Small Hopes

Small Hopes

A soft grey rain flecked the glass between the cheap plastic venetian blinds.

‘I’m no Casanova. I don’t mean to suggest I am. But I have lived my life. I have. And every woman I’ve ever known. Intimately, I mean. Do you get me? They make up parts of me. They’ve left little traces through their memory and are part of me now. And that’ll never change. Even when I’m old and decrepit. They will still be part of the person I have become.’

There was a brief pause while his small black swivel chair creaked a rhythm from beneath the strain as he leaned back to rest his feet on the edge of his desk, assuming the full philosophical position. The white tails of his work coat hung free behind him, dusting the floor as he spoke. The week had almost run out but it seemed that Stephen was just getting warmed up.
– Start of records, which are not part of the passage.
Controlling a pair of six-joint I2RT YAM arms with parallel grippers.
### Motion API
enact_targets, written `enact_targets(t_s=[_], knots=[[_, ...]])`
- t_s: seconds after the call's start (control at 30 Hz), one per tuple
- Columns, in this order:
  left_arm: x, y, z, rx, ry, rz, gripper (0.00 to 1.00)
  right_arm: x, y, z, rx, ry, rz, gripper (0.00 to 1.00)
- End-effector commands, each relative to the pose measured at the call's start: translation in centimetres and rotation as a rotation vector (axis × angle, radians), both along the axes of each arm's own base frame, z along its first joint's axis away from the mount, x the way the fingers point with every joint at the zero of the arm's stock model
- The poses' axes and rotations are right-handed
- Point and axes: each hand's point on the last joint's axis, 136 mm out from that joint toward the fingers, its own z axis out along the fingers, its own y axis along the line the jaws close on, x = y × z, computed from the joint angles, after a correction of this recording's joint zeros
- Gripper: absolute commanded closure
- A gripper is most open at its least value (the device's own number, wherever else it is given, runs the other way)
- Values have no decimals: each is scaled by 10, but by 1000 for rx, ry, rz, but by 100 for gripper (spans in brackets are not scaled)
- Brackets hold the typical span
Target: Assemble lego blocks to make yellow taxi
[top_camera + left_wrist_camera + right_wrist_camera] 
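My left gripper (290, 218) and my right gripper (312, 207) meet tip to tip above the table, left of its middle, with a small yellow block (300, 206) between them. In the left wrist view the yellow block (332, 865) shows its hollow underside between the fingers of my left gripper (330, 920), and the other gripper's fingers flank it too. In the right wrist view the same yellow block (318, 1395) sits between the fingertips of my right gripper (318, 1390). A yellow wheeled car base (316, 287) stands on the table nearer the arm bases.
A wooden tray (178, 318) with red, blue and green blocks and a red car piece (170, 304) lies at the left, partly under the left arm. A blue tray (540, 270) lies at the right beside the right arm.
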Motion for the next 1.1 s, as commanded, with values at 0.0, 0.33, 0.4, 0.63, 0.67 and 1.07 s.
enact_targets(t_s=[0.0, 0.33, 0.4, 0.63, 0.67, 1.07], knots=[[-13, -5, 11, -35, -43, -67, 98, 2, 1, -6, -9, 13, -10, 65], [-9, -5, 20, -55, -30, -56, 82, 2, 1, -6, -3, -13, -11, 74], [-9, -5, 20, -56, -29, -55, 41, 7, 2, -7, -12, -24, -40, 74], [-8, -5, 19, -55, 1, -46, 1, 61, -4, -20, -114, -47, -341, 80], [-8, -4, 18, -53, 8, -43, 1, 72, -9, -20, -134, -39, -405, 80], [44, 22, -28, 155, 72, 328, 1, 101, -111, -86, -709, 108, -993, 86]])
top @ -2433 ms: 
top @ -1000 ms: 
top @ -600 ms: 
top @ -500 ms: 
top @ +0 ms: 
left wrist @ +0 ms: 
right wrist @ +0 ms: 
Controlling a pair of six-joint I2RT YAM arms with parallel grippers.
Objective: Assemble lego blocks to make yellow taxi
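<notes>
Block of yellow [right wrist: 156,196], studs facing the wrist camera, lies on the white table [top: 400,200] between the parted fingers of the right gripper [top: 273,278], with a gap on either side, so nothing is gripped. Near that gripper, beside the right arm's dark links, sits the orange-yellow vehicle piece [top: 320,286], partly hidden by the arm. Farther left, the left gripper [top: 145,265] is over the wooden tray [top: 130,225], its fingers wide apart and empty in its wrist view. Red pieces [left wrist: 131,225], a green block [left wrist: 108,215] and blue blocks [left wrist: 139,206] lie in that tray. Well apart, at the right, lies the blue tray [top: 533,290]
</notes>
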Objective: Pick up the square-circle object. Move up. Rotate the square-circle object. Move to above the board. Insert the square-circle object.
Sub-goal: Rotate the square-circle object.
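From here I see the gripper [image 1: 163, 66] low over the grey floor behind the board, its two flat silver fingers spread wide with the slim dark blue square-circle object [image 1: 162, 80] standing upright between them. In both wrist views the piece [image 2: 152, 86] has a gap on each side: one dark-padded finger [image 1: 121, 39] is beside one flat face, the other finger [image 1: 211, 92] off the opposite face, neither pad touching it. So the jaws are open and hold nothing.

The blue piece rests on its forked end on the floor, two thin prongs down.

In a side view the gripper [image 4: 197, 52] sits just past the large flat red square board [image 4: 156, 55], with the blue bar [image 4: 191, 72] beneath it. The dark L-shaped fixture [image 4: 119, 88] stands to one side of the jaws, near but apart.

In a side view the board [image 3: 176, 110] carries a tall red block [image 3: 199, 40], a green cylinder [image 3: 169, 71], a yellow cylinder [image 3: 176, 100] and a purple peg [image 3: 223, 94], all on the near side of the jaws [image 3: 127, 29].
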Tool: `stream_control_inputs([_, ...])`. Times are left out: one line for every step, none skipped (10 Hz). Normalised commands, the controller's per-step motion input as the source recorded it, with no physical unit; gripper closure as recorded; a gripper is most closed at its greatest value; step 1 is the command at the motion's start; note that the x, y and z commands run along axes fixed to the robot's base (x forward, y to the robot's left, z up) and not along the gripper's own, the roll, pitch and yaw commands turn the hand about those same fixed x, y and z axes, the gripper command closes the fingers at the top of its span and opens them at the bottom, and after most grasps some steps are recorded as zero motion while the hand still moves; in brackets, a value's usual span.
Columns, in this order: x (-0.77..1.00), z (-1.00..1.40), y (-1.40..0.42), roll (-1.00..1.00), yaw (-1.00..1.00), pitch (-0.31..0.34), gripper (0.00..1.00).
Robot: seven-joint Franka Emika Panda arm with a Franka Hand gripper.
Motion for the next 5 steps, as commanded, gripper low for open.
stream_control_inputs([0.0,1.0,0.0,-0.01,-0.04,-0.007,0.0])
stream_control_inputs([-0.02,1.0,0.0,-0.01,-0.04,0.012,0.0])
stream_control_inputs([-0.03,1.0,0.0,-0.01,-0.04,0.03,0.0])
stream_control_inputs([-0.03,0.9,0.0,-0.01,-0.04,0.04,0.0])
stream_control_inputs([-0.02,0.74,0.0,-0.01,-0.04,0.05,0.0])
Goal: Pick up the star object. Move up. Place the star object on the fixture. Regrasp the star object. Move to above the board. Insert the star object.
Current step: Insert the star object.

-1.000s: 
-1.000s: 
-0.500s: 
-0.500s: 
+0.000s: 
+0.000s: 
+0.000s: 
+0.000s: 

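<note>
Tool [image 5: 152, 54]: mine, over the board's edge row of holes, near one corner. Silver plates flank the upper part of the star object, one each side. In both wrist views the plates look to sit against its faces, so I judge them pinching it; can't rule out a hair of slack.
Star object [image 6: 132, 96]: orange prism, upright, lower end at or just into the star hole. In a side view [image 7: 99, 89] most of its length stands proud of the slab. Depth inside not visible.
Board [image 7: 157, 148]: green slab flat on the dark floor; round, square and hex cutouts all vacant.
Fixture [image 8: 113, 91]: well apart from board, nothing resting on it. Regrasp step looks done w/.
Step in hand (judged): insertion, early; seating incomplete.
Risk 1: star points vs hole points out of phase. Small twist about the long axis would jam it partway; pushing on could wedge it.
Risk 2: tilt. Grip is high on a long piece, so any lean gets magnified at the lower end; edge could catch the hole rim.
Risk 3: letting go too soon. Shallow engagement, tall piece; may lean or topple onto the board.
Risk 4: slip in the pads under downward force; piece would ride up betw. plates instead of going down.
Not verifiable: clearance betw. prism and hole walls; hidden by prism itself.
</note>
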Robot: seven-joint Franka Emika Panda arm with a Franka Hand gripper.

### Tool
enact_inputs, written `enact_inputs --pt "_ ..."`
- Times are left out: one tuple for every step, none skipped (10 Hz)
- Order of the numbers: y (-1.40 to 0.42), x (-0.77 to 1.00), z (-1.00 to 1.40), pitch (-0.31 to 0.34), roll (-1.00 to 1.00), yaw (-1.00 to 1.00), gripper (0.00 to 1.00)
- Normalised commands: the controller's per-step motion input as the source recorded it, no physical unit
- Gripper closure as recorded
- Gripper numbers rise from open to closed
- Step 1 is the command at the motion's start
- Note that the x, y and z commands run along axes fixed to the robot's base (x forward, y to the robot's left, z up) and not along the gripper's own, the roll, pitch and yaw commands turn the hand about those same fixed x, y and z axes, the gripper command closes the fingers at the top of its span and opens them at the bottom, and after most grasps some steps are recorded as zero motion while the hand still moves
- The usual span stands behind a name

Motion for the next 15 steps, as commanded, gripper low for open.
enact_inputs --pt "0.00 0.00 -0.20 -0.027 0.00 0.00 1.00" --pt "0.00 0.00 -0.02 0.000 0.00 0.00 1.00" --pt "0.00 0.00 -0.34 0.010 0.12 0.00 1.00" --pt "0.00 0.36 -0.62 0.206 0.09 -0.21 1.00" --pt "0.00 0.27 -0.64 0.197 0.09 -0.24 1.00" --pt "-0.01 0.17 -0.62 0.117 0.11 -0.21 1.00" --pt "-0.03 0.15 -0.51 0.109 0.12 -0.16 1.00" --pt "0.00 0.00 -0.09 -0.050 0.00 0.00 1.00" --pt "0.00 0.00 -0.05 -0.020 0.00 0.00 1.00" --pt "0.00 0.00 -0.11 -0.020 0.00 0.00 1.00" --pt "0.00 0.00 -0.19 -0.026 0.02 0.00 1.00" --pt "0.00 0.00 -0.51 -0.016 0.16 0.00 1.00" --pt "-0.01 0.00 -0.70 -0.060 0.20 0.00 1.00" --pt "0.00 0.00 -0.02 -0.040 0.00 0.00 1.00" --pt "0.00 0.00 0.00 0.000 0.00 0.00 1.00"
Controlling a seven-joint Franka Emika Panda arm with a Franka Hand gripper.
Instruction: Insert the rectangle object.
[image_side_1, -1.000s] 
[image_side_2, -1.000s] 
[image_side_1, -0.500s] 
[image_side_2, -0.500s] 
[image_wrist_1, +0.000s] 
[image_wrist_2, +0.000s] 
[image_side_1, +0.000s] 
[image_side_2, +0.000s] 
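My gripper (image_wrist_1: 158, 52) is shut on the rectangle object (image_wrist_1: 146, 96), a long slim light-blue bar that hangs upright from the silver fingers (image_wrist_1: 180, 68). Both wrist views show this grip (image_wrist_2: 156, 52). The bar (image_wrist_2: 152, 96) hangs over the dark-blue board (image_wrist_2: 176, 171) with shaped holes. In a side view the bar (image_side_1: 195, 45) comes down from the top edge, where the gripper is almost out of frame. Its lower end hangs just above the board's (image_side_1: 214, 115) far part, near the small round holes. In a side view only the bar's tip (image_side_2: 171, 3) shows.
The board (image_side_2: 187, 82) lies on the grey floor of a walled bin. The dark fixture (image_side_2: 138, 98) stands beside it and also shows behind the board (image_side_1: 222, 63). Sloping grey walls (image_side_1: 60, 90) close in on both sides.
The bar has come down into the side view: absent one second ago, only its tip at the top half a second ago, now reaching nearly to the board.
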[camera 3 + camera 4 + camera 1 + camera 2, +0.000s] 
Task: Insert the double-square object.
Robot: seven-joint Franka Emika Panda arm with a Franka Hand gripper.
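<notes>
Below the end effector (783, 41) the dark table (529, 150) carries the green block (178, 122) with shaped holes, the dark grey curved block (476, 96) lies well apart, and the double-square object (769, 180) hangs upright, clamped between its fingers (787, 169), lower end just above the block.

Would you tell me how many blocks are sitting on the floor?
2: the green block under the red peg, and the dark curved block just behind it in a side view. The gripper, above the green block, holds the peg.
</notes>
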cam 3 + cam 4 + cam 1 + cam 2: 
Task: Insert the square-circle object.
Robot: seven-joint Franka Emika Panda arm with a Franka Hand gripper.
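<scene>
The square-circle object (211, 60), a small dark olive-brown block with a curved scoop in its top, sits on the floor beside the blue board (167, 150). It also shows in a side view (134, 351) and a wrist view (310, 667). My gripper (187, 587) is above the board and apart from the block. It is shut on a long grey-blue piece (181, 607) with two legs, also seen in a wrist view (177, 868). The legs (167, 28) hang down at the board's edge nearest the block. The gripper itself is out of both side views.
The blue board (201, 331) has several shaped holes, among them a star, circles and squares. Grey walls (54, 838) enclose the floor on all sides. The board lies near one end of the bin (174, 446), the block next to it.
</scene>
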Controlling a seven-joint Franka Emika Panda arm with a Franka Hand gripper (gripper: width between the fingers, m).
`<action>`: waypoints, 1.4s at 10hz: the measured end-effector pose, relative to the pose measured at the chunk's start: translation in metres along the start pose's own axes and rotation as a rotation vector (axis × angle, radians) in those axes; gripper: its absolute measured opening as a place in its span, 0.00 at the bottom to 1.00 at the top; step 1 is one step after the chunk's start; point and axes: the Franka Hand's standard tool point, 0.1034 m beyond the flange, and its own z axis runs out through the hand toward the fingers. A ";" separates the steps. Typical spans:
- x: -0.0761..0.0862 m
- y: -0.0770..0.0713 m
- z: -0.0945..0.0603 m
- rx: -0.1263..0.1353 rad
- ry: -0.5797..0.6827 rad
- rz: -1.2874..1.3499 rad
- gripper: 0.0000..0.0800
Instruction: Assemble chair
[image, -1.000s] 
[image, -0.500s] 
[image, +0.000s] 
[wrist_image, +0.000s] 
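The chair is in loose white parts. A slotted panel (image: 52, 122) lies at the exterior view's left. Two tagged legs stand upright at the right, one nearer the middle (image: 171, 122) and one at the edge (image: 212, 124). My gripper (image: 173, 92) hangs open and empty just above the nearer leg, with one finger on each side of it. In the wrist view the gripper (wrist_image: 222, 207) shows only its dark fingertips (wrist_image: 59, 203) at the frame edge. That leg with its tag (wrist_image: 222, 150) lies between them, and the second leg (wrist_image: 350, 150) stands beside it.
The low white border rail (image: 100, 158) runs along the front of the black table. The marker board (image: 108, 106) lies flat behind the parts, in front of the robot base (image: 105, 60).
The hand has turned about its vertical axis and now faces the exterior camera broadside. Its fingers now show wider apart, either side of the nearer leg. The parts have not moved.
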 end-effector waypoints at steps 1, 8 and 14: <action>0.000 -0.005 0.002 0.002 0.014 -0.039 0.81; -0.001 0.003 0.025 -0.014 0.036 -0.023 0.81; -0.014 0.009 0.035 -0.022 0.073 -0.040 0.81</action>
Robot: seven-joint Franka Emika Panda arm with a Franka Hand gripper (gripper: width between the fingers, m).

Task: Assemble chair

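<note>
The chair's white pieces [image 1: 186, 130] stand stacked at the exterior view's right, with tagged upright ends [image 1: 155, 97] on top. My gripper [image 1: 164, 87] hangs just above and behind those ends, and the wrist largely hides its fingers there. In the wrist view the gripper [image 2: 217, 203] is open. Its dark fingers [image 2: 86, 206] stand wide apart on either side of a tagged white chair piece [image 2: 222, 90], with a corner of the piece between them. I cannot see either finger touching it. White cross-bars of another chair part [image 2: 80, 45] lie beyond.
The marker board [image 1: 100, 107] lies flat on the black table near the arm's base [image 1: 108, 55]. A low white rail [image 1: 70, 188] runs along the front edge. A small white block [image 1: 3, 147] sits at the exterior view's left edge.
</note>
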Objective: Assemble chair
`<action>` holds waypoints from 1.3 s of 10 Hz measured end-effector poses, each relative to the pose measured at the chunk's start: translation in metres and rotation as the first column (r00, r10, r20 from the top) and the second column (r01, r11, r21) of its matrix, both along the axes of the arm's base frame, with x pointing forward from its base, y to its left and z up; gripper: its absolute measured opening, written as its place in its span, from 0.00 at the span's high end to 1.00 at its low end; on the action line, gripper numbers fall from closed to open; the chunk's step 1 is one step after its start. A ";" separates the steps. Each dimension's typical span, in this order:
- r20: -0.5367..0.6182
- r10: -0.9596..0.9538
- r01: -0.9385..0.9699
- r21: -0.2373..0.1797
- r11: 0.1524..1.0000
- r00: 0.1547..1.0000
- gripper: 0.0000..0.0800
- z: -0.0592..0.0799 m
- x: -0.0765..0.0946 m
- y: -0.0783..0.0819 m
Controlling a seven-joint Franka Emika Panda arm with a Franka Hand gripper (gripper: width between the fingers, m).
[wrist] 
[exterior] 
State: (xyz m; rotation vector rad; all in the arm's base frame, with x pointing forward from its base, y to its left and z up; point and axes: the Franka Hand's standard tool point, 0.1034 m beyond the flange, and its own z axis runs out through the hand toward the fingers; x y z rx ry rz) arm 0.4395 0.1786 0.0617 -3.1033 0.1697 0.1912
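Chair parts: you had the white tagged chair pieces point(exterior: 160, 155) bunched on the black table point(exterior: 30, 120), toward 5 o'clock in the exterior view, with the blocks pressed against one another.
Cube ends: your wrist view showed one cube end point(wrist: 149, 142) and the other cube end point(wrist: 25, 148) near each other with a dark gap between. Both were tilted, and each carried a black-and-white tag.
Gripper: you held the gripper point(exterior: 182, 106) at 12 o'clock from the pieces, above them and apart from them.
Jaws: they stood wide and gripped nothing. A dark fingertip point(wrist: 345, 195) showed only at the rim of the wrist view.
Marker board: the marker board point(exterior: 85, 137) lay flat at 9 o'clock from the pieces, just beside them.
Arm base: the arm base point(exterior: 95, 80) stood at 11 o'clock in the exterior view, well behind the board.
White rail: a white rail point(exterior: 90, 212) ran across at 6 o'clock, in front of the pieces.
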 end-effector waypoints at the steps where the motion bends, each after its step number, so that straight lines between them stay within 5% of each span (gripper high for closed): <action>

‘Do you not wonder at that sort of thing?’ he said. ‘They could be anywhere in the world. Right now. Doing anything. Anything at all. And yet there’s a tiny bit of them still tucked away in this little corner of Dublin. They could be dead, some of them. Imagine that? What about that?’

I could tell by the groan and squeal that emitted from his chair that he had turned to me. I looked up from the small collection of report forms in front of me. I had been trying to get them finished before the day was out and the week was up. Stephen didn’t seem to much care about that. He had his hands clasped behind his head which caused his elbows to create a halo around his face, and his mouth was ajar in expectance of my response. I fumbled for something to say.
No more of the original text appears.